Task objective:
What is needed is a faithful transcription of all the data below, pictures excluded.

Data shown:
┌──
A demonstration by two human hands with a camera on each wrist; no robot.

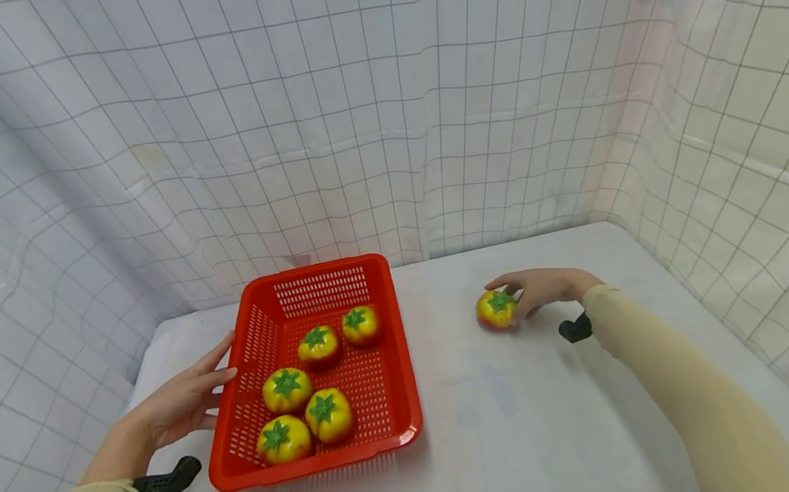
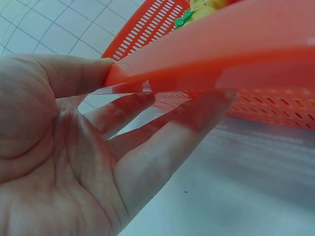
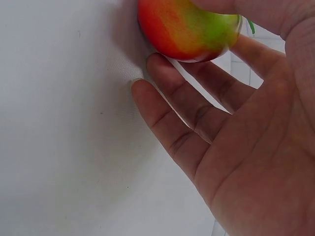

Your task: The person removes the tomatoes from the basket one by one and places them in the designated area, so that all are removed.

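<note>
My left hand (image 1: 178,404) is at the left side of a red plastic basket (image 1: 408,362). In the left wrist view its thumb touches the rim, while the long fingers (image 2: 162,142) reach out fairly straight beneath it. Several yellow-red artificial persimmons with green leafy tops, one of them a near-front persimmon (image 1: 284,440), lie inside. To the right of the basket, my right hand (image 1: 540,290) holds another persimmon (image 1: 492,312) low at the table, thumb on the near side and a finger round the far side. The other fingers (image 3: 172,128) spread below it.
A white-covered table (image 1: 497,433) carries everything. White cloth with a dark grid (image 1: 376,114) hangs behind and along both sides. Black wrist straps (image 1: 170,481) stick out by each sleeve.
</note>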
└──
Reply:
A demonstration by two human hands with a camera on each wrist; no robot.


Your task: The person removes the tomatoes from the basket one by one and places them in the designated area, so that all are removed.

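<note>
My left hand (image 1: 178,404) is at the left side of a red plastic basket (image 1: 408,362). In the left wrist view its thumb touches the rim, while the long fingers (image 2: 162,142) reach out fairly straight beneath it. Several yellow-red artificial persimmons with green leafy tops, one of them a near-front persimmon (image 1: 284,440), lie inside. To the right of the basket, my right hand (image 1: 540,290) holds another persimmon (image 1: 492,312) low at the table, thumb on the near side and a finger round the far side. The other fingers (image 3: 172,128) spread below it.
A white-covered table (image 1: 497,433) carries everything. White cloth with a dark grid (image 1: 376,114) hangs behind and along both sides. Black wrist straps (image 1: 170,481) stick out by each sleeve.
</note>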

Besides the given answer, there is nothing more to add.